Every line below that includes the word "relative" needs to be copied.

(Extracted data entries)
#####
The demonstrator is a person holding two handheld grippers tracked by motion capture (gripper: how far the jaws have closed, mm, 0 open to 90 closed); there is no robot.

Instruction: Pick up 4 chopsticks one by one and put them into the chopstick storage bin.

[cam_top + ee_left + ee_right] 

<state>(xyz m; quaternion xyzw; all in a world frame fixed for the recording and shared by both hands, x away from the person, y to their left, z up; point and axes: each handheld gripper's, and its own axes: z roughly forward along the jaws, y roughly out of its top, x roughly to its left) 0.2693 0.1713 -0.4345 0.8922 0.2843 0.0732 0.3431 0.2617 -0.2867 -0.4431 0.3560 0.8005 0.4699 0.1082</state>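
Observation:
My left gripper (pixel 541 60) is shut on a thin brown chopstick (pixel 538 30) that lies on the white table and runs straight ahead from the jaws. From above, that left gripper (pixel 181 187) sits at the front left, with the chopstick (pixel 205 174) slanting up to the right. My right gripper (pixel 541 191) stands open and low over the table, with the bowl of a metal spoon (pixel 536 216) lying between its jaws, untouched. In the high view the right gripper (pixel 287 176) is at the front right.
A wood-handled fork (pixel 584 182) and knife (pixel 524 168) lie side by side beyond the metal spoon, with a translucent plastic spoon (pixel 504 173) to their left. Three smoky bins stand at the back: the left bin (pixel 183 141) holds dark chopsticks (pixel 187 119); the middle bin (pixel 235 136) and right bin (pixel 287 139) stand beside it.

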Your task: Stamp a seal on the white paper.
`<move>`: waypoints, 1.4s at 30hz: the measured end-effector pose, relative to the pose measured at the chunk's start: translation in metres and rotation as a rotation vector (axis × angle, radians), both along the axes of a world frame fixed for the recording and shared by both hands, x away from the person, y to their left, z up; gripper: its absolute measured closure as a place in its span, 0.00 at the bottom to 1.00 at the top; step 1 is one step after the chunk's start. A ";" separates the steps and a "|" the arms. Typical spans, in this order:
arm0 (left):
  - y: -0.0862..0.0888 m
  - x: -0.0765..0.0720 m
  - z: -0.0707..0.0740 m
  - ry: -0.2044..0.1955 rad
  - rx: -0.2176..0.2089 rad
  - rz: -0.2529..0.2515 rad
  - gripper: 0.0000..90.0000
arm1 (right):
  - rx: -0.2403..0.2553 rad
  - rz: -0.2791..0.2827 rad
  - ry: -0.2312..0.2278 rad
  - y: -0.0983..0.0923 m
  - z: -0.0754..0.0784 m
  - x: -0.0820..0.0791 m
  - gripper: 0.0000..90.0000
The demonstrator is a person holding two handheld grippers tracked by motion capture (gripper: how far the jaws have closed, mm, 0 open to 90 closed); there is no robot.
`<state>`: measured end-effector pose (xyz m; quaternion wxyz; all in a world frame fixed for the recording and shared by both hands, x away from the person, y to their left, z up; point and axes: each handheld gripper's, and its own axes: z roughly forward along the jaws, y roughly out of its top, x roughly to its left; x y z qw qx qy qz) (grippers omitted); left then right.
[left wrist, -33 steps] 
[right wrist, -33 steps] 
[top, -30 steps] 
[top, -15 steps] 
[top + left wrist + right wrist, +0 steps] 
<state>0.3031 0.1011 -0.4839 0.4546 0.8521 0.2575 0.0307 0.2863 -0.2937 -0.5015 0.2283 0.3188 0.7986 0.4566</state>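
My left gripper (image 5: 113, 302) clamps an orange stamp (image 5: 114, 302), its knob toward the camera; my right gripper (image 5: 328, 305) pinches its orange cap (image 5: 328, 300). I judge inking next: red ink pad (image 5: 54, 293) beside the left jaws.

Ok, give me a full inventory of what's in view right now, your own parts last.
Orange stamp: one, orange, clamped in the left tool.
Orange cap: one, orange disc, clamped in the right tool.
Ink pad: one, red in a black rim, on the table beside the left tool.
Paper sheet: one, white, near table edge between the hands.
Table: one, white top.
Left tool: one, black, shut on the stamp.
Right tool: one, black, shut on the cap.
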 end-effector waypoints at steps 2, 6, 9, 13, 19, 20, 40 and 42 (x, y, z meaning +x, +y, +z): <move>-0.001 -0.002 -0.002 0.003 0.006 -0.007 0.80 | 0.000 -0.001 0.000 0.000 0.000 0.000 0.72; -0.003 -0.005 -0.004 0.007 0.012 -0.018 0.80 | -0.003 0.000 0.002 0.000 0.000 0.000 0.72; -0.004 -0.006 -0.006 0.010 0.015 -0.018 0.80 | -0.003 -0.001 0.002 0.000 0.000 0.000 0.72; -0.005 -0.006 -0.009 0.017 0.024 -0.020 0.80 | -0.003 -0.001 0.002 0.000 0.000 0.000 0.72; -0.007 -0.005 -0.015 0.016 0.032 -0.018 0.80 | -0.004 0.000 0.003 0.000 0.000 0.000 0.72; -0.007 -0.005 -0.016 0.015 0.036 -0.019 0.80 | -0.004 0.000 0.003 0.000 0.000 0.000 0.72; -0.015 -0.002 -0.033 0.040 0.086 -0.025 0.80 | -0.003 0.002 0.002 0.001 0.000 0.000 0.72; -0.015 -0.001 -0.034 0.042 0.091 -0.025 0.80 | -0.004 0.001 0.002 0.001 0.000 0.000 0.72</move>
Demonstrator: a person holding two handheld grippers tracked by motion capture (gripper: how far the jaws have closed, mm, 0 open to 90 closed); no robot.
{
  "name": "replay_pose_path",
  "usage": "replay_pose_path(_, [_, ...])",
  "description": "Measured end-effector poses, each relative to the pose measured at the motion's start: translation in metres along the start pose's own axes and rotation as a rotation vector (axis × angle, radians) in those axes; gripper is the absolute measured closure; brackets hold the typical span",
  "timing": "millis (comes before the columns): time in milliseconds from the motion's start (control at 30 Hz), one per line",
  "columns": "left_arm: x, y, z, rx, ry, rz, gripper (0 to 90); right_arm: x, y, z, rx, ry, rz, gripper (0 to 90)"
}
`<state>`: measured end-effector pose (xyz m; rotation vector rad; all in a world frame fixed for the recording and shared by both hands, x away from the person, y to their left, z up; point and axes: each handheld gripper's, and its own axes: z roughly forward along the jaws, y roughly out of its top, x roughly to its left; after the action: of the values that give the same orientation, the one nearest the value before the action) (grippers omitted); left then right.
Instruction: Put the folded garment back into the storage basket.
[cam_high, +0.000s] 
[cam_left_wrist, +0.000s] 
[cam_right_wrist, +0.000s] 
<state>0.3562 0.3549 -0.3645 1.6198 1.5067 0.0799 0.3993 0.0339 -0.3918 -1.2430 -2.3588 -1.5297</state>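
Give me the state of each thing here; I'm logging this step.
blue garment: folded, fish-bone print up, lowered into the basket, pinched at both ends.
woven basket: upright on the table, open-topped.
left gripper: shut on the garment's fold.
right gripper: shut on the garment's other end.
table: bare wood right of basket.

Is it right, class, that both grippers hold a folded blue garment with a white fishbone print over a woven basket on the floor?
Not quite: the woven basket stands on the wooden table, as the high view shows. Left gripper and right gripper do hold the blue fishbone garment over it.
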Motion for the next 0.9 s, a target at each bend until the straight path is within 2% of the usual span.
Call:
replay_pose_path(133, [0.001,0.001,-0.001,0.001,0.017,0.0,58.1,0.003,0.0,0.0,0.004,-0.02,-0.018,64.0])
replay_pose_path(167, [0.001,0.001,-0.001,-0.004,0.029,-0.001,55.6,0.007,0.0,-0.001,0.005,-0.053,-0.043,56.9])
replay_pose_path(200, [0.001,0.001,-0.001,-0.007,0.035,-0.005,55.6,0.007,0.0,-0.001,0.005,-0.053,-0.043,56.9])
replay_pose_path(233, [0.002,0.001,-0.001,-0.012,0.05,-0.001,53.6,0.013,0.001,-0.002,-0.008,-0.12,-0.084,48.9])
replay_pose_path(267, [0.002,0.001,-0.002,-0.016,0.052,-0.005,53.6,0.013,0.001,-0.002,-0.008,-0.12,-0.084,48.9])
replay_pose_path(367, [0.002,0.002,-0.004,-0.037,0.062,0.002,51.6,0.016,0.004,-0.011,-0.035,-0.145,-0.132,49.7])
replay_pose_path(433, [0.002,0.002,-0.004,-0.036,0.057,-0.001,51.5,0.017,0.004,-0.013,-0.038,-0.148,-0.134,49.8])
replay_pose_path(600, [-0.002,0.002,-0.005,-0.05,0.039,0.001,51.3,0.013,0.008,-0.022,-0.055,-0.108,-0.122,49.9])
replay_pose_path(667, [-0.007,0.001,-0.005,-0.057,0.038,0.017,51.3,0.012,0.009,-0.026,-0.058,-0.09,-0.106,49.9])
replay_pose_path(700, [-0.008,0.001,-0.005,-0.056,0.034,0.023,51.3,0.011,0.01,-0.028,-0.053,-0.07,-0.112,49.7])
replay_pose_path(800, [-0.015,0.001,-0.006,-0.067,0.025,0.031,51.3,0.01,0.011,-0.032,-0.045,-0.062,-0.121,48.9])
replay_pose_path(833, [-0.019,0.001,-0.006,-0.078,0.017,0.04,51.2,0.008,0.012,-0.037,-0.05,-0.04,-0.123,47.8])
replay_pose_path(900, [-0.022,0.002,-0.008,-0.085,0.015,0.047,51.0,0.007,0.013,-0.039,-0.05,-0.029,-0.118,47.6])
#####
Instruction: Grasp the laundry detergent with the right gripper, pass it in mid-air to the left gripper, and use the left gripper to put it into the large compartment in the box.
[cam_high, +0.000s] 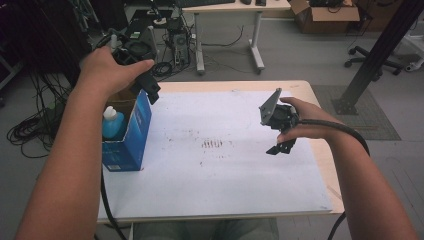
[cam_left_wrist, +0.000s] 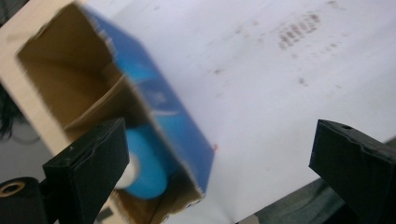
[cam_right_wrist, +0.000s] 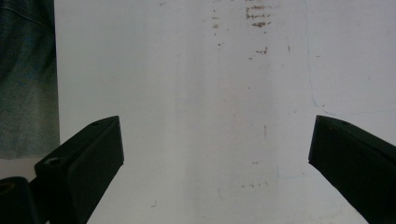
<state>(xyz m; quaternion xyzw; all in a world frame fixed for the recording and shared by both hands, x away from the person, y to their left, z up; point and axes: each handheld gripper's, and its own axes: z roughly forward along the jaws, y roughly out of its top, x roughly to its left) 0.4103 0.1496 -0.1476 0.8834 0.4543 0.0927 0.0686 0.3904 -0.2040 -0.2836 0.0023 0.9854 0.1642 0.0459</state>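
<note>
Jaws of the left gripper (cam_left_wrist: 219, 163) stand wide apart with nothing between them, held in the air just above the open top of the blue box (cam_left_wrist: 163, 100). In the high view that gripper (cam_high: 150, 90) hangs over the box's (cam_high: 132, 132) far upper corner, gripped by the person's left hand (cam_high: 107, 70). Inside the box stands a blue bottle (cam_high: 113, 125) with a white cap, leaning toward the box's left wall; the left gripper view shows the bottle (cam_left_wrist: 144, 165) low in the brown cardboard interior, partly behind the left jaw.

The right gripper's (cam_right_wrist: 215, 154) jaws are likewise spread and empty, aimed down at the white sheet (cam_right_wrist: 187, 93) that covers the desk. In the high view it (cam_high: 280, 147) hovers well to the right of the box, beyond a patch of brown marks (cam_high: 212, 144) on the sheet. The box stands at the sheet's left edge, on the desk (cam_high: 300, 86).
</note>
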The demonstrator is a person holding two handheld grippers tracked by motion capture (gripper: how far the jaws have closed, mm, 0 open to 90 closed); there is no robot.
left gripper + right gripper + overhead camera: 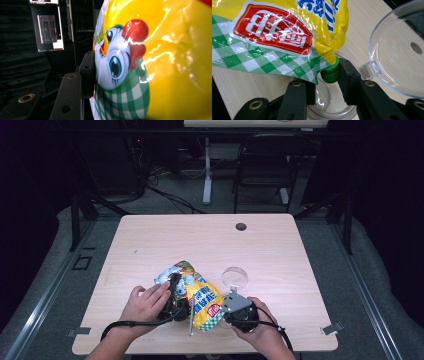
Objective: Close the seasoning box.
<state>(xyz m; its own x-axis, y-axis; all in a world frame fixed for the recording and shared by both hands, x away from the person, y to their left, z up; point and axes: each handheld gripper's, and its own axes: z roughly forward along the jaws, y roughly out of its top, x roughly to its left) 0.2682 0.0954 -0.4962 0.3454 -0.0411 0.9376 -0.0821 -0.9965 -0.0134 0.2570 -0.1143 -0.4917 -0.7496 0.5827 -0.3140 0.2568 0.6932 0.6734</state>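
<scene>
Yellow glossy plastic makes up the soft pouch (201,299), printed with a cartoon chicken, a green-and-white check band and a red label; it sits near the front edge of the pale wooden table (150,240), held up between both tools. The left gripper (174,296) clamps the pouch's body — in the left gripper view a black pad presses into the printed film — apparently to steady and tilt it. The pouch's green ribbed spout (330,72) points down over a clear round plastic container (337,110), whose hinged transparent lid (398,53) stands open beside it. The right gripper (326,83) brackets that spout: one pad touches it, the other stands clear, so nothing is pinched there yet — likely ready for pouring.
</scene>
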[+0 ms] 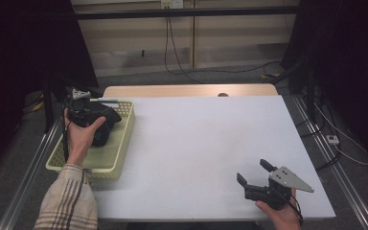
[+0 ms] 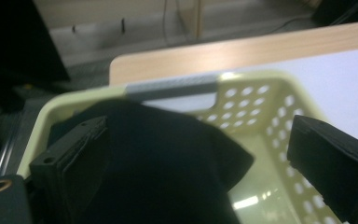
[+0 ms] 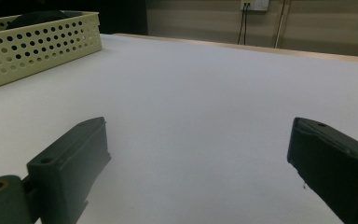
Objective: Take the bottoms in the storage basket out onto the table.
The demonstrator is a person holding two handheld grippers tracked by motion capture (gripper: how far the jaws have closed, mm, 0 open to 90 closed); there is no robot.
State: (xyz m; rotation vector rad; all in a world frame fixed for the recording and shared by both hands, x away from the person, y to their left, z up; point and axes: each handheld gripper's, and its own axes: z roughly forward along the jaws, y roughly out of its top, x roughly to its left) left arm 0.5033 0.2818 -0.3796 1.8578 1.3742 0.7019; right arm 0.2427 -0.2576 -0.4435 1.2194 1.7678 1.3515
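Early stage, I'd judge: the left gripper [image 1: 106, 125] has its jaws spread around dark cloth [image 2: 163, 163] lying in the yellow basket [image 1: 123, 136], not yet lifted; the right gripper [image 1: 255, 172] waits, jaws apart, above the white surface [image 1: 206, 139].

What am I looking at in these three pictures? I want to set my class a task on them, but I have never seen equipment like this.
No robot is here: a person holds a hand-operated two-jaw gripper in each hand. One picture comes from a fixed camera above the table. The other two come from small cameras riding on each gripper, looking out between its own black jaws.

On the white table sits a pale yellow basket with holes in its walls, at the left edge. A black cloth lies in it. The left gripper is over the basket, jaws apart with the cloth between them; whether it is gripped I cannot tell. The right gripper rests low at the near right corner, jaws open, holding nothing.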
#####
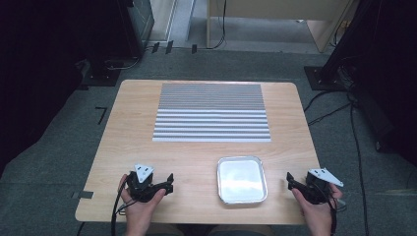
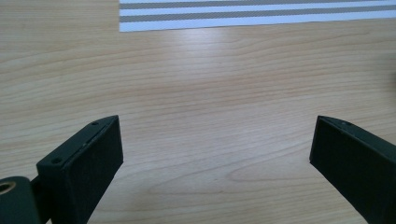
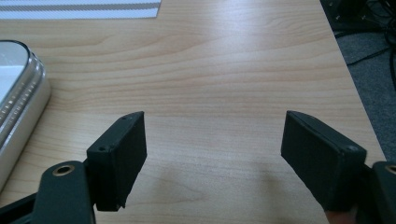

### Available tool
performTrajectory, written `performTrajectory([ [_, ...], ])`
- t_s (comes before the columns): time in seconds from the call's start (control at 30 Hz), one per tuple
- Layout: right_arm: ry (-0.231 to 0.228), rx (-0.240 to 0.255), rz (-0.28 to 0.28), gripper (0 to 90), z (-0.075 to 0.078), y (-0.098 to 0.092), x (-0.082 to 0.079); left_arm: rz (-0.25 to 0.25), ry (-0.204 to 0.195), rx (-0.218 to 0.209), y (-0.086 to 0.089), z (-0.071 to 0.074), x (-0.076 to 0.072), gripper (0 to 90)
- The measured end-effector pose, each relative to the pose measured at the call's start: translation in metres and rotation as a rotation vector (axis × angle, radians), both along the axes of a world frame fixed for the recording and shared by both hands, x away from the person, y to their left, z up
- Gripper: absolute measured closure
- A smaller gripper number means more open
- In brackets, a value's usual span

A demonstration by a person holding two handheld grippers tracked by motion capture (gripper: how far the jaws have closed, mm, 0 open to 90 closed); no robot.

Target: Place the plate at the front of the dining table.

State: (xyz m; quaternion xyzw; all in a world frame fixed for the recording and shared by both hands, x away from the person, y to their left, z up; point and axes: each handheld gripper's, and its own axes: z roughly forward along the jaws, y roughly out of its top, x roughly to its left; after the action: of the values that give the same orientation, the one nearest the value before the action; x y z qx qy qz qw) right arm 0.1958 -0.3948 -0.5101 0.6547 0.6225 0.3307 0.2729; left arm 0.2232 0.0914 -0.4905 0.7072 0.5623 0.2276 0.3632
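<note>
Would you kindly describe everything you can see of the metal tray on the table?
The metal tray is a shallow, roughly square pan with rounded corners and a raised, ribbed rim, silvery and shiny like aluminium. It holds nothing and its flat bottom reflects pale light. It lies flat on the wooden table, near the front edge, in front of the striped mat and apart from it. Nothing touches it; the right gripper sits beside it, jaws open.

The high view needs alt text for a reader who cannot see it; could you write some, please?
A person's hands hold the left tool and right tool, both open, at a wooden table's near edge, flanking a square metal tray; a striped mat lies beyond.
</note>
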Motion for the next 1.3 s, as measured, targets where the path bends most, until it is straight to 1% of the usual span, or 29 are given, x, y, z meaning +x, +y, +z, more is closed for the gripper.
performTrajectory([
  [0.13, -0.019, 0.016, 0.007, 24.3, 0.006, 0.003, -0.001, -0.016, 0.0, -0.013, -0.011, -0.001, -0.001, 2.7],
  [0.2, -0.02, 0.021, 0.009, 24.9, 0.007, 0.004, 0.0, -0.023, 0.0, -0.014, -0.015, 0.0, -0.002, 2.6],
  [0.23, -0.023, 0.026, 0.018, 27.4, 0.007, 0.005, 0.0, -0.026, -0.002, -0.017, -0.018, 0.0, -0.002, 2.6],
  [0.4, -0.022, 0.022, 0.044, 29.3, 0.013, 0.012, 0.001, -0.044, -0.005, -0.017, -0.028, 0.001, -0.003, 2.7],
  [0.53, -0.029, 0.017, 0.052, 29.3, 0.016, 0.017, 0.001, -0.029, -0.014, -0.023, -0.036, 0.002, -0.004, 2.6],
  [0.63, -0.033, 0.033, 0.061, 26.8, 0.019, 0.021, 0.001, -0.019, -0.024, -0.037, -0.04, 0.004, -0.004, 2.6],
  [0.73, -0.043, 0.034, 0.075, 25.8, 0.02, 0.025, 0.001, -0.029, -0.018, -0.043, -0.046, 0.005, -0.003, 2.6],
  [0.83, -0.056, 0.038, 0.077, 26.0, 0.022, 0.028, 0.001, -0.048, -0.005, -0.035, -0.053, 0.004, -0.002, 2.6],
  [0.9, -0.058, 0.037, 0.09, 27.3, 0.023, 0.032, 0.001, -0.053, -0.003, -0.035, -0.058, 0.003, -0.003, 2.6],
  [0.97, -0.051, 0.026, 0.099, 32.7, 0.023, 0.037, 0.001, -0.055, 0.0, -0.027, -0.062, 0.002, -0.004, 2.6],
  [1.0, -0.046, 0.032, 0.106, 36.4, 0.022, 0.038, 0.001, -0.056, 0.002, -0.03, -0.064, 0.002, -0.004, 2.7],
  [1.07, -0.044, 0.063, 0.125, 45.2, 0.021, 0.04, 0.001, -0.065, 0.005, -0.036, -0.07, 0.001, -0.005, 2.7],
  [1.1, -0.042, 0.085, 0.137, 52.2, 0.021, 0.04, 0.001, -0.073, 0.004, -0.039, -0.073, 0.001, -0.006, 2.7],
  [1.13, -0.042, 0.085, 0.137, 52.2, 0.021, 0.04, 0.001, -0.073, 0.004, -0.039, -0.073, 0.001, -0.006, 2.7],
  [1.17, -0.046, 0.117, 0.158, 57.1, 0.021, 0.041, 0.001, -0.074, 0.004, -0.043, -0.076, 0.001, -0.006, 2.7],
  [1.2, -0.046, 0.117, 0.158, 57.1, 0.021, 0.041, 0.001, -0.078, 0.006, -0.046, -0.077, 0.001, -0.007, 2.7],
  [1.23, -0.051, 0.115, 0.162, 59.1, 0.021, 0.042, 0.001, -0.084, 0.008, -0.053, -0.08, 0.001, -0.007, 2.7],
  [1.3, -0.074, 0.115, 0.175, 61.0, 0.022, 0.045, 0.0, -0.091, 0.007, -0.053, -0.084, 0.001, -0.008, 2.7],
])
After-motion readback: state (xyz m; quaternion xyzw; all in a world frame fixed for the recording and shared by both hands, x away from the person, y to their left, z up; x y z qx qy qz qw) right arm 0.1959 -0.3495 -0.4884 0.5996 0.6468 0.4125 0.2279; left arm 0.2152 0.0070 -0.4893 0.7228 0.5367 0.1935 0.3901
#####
RESPONSE FOR THIS EXERCISE:
`<move>`: waypoints, 1.4s at 30hz: the measured end-effector pose, relative to the pose measured at the chunk's start: translation in metres and rotation as a rotation vector (axis × angle, radians), both along the axes of a world frame fixed for the recording and shared by both hands, x away from the person, y to their left, z up; gripper: its absolute measured closure as a place in its span, 0.00 at the bottom to 1.00 at the top; step 1 is one step after the chunk's start. A ";" separates the steps and a "|" the arms. Typical spans, in this order:
  "description": "Measured end-effector poses, each relative to the pose measured at the motion's start: translation in metres along the start pose's own axes and rotation as a rotation vector (axis × angle, radians) in those axes; gripper is the absolute measured closure; brackets hold the typical span",
- The measured end-effector pose, each relative to the pose measured at the call's start: translation in metres and rotation as a rotation vector (axis × angle, radians), both along the axes of a world frame fixed for the recording and shared by both hands, x away from the person, y to their left, z up

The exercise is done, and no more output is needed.